Exercise data =

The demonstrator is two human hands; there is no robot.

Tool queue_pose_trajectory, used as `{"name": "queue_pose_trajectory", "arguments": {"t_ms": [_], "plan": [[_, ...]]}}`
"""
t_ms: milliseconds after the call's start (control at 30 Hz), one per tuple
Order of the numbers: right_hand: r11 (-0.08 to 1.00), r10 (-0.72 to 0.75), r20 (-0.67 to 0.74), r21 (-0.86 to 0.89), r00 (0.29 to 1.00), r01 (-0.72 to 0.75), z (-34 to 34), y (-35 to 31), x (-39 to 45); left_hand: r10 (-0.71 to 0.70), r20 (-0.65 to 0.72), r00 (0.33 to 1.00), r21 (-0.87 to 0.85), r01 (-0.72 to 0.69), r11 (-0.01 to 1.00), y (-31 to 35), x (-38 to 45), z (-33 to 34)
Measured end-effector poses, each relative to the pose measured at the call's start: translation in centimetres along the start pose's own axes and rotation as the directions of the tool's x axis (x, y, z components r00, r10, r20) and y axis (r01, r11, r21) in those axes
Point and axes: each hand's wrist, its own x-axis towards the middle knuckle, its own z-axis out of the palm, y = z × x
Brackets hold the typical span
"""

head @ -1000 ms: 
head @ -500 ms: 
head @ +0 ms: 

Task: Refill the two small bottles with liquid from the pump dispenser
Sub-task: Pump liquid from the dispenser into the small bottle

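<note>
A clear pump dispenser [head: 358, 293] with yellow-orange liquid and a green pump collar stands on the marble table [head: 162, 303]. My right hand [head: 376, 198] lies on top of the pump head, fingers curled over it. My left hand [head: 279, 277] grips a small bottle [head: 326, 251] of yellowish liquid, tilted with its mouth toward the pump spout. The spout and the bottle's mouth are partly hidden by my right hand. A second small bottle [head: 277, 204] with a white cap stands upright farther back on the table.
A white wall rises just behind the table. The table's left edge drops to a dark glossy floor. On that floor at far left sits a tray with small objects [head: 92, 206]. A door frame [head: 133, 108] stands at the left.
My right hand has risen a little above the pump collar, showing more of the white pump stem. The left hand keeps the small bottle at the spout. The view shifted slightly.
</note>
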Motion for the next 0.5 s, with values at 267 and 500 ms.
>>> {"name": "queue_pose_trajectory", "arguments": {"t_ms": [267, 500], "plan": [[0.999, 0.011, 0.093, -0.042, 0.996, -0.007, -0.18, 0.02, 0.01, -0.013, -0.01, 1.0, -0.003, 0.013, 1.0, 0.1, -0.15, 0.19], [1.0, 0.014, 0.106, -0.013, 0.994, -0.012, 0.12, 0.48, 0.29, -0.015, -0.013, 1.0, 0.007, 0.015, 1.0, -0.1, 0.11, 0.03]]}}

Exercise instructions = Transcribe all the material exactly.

Expected output =
The demonstrator is two human hands; there is no robot.

Tool queue_pose_trajectory, used as `{"name": "queue_pose_trajectory", "arguments": {"t_ms": [_], "plan": [[_, ...]]}}`
"""
t_ms: milliseconds after the call's start (control at 30 Hz), one per tuple
Order of the numbers: right_hand: r11 (-0.08 to 1.00), r10 (-0.72 to 0.75), r20 (-0.67 to 0.74), r21 (-0.86 to 0.89), r00 (0.29 to 1.00), r01 (-0.72 to 0.75), z (-34 to 34), y (-35 to 31), x (-39 to 45); left_hand: r10 (-0.71 to 0.70), r20 (-0.65 to 0.72), r00 (0.33 to 1.00), r21 (-0.87 to 0.85), r01 (-0.72 to 0.69), r11 (-0.01 to 1.00), y (-31 to 35), x (-38 to 45), z (-33 to 34)
Measured end-effector poses, each relative to the pose measured at the call's start: translation in centimetres along the start pose's own axes and rotation as the directions of the tool's x axis (x, y, z components r00, r10, r20) and y axis (r01, r11, r21) in those axes
Point and axes: each hand's wrist, its own x-axis towards the middle knuckle, its own z-axis out of the palm, y = z × x
Brackets hold the typical span
"""

head @ -1000 ms: 
head @ -500 ms: 
head @ +0 ms: 

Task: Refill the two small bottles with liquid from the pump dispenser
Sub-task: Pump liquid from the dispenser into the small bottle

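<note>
A clear pump dispenser [head: 358, 293] with yellow-orange liquid and a green pump collar stands on the marble table [head: 162, 303]. My right hand [head: 376, 198] lies on top of the pump head, fingers curled over it. My left hand [head: 279, 277] grips a small bottle [head: 326, 251] of yellowish liquid, tilted with its mouth toward the pump spout. The spout and the bottle's mouth are partly hidden by my right hand. A second small bottle [head: 277, 204] with a white cap stands upright farther back on the table.
A white wall rises just behind the table. The table's left edge drops to a dark glossy floor. On that floor at far left sits a tray with small objects [head: 92, 206]. A door frame [head: 133, 108] stands at the left.
My right hand has risen a little above the pump collar, showing more of the white pump stem. The left hand keeps the small bottle at the spout. The view shifted slightly.
</note>
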Motion for the next 0.5 s, with values at 267 and 500 ms.
>>> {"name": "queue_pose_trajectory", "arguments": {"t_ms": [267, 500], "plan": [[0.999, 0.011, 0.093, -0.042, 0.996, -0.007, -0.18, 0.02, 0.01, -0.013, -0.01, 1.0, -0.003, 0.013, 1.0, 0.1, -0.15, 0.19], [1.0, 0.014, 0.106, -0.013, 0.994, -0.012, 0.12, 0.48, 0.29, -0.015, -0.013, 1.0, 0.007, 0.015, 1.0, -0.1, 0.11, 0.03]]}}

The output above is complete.